Government climate plan will see departments pay for missed environment targets

Government departments will be forced to pay out of their own pockets if they fail to hit specific multi-year environmental targets, potentially putting other services at risk if they continue to ignore the climate crisis.

The move will be revealed today as part of a new multi-billion euro climate change action plan, which will also commit to ramping up electric car usage, retro-fitting thousands of homes, and a personal carbon tax credit system as soon as next year.

Under high-profile plans to tackle the climate crisis and to address growing voter demands for green policies, the Government will today publish a two-decade-long climate action plan it claims will herald a new era in Ireland’s approach to the global crisis.
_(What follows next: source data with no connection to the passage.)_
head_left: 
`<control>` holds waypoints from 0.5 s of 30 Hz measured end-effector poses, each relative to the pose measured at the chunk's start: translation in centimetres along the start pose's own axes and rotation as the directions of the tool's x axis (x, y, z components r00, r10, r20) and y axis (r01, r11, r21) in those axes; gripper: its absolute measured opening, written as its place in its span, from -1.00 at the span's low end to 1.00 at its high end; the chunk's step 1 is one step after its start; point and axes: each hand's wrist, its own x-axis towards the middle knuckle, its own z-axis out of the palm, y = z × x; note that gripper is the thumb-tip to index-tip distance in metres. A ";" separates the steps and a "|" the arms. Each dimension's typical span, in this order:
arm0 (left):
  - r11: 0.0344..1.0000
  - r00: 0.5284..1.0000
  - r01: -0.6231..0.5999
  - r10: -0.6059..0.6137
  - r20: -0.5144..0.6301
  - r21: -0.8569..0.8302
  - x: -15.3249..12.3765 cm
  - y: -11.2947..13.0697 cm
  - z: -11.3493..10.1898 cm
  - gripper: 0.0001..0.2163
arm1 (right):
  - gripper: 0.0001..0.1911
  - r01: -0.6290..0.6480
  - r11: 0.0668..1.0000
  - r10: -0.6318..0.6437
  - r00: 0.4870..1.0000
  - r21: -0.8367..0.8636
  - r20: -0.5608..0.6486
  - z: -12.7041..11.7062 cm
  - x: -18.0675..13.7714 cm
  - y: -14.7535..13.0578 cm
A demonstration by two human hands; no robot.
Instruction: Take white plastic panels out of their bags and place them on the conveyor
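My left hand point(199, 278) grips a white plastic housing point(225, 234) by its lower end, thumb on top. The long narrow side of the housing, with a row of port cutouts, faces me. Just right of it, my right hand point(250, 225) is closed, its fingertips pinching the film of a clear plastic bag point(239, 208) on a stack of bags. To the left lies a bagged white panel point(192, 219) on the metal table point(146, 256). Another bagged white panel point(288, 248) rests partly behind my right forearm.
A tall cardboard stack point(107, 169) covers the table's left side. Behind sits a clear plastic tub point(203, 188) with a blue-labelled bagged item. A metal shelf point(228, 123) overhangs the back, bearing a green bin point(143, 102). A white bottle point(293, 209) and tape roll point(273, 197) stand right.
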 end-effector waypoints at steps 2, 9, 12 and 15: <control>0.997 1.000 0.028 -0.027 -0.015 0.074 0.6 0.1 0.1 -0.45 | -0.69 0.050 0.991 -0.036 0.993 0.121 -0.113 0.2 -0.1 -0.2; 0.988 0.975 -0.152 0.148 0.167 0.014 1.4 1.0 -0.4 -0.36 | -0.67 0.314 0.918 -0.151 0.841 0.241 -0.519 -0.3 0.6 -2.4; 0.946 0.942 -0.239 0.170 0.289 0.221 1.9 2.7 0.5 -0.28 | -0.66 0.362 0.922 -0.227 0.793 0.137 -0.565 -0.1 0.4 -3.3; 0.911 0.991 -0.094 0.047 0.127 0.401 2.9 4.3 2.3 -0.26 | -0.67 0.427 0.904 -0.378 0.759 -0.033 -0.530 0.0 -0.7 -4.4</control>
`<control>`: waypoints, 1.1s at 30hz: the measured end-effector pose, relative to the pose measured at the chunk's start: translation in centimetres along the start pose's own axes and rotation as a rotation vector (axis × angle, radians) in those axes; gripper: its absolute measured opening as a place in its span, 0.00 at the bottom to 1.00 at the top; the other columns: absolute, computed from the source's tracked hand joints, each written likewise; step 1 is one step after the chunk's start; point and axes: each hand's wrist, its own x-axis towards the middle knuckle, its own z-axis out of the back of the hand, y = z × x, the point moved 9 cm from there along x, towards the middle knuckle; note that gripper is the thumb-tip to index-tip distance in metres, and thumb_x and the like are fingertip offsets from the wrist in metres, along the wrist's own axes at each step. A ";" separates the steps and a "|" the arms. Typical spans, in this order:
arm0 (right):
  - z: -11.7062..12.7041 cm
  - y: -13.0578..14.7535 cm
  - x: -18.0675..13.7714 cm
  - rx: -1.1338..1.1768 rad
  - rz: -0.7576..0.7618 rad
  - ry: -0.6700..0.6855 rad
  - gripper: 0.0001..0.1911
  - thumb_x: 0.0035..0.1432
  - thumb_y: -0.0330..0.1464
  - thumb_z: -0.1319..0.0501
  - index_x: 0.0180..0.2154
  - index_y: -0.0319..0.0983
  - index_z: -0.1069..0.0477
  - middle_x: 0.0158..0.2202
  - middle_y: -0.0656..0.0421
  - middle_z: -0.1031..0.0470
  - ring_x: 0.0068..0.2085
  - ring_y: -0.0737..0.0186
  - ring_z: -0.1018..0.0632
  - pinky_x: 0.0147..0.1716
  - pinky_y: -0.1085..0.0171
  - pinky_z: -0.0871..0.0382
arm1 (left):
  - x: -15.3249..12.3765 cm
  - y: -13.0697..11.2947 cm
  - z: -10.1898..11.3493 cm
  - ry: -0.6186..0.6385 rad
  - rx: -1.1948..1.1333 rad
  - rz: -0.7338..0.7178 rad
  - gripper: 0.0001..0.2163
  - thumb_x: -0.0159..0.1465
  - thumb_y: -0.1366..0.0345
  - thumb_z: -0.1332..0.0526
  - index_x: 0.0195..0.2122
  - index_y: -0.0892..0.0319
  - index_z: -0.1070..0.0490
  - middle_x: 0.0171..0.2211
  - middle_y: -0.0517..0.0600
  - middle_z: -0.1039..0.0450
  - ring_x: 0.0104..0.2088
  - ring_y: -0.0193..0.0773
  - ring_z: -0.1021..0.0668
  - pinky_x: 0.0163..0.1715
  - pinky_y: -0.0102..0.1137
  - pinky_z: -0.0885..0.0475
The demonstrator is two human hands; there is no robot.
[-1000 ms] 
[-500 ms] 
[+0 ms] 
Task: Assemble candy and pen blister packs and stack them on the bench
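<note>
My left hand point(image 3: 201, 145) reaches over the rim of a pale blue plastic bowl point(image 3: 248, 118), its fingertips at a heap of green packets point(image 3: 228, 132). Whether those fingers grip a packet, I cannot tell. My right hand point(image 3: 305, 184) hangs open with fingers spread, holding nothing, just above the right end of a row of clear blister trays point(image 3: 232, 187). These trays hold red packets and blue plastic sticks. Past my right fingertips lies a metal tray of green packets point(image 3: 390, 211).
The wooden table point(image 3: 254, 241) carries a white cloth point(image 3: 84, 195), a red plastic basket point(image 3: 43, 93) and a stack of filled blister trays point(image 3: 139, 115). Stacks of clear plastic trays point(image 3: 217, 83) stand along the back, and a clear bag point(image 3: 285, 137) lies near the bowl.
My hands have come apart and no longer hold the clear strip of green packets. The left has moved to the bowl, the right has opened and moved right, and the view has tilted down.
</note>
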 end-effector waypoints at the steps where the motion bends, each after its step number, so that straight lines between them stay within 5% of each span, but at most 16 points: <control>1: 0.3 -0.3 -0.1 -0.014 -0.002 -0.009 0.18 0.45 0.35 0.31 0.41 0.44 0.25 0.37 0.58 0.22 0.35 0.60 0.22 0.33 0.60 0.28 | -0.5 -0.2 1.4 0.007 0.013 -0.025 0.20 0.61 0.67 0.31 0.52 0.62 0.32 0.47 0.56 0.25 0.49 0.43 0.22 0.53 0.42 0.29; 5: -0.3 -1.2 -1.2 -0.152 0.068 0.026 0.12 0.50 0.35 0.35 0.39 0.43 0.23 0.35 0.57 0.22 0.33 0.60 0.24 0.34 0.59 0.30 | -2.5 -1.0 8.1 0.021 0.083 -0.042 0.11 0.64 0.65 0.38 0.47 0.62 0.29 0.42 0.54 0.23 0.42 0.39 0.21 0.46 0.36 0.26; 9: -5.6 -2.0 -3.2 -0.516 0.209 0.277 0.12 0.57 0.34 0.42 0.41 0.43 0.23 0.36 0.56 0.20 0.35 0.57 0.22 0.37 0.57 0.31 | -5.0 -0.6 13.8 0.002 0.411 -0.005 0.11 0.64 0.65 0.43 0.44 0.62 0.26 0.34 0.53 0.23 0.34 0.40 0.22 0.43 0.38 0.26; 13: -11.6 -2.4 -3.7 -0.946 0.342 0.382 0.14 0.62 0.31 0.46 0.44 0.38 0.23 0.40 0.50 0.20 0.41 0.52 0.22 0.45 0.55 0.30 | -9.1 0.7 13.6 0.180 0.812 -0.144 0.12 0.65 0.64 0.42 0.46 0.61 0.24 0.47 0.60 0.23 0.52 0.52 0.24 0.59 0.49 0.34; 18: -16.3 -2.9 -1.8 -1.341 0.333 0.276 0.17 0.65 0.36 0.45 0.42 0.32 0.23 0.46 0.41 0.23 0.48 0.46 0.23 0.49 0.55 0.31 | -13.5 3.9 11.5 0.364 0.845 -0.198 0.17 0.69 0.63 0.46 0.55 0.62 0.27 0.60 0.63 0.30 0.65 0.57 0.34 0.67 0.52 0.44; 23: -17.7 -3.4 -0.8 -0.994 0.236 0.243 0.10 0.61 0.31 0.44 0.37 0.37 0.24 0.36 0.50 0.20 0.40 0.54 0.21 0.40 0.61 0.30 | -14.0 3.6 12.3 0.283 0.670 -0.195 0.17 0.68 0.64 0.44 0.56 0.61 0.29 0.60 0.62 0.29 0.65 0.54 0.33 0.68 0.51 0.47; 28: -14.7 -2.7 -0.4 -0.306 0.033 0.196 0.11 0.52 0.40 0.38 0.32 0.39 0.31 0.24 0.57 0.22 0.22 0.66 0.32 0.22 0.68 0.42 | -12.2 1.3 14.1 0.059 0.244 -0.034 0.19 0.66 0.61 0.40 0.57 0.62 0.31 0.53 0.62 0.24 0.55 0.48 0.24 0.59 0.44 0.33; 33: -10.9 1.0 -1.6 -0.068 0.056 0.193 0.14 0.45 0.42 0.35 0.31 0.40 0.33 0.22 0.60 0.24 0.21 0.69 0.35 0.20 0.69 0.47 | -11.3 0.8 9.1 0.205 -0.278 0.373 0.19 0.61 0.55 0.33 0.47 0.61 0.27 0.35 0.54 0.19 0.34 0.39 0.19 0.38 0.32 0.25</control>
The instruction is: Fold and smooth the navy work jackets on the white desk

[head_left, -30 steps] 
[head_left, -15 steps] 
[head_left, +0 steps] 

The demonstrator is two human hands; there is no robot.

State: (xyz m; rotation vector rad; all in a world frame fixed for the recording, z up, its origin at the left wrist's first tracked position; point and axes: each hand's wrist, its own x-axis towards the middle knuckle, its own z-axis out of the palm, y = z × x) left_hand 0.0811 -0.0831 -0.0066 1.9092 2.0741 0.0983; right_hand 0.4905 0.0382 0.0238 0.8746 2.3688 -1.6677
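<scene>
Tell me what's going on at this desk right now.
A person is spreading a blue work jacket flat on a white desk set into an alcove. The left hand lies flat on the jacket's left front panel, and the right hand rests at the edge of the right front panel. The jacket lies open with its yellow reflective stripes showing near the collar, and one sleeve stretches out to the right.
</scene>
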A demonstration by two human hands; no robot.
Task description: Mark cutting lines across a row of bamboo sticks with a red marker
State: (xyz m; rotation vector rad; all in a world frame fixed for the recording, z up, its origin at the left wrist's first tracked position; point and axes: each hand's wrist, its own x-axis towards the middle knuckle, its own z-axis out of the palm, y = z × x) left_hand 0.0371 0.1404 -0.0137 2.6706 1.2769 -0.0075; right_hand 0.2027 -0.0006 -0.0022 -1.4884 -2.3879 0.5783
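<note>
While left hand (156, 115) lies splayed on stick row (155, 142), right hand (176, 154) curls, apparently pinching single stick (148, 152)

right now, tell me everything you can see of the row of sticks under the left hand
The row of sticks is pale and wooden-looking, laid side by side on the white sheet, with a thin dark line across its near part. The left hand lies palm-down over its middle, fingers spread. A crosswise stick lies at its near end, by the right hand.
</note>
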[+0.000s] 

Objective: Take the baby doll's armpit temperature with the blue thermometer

The 2021 to 2036 plan will be the subject of a special Cabinet meeting this morning, and will focus on specific areas crucial to protecting the environment. 

Several Government sources have labelled the promises as a landmark moment in Ireland’s climate change awakening, saying the plan will give the issue the same legal priority as the finances of the country.

It is still likely to fall short of long-term climate campaigner demands, with Greens leader Eamon Ryan last night warning that the changes, while welcome, will mean little unless the separate Project Ireland 2040 national development plan is scrapped or curtailed.

The cross-departmental climate change action plan includes:

  • New priorities: Individual Government departments will be ordered to take full responsibility for their climate change commitments, and will be forced to pay out of their own budgets — risking scrapping non-climate change plans — if they fail to implement environmental targets
  • Money: Three five-year carbon budgets will be launched between 2021 and 2036 to ensure a clear climate change financial road map is in place for all future governments over the period;
  • Oversight: An existing independent climate action council chaired by economist John Fitzgerald will be beefed up and given new legal powers alongside the Oireachtas climate change committee to reprimand Government departments for failing to meeting their climate change targets;
  • Personal plans: The Government will commit to launching a long-flagged carbon tax in the next budget, with a likely “carbon cheque” or tax rebate system for people actively pursuing environmentally-friendly life changes due to be finalised by Mr Fitzgerald’s group later this year;
  • Housing: Funding for thousands of existing homes to be retro-fitted with better insulation, solar panels, and heat-saving glass windows will be made available alongside potential plans for new eco-friendly homes;
  • Transport: A new push will be made to drastically increase the 8,000 electric cars being used in Ireland, with fresh incentives for drivers likely after the Government’s previous failed attempts to entice interest in the vehicles saw its 200,000 electric car target for 2020 suggested in 2009 cut to just 20,000 last year
  • Agriculture: While Government sources downplayed any suggestion that farmers will be told to reduce their cattle herd numbers, farmers will be encouraged to switch to “innovative” farming techniques outlined in a recent Teagasc reform document

The plan is based on a recent Oireachtas cross-party climate change committee report published earlier this year.

However, speaking to the Irish Examiner, Green Party leader Eamon Ryan warned that the promises will mean little unless the Government also scraps or severely curtails its Project Ireland 2040 national development plan.

The plan follows weekend revelations Ireland is in danger of being hit with a €7bn bill by 2030 as the country will exceed its internationally-binding carbon emissions limits by at least 75% over the next decade unless action is taken now.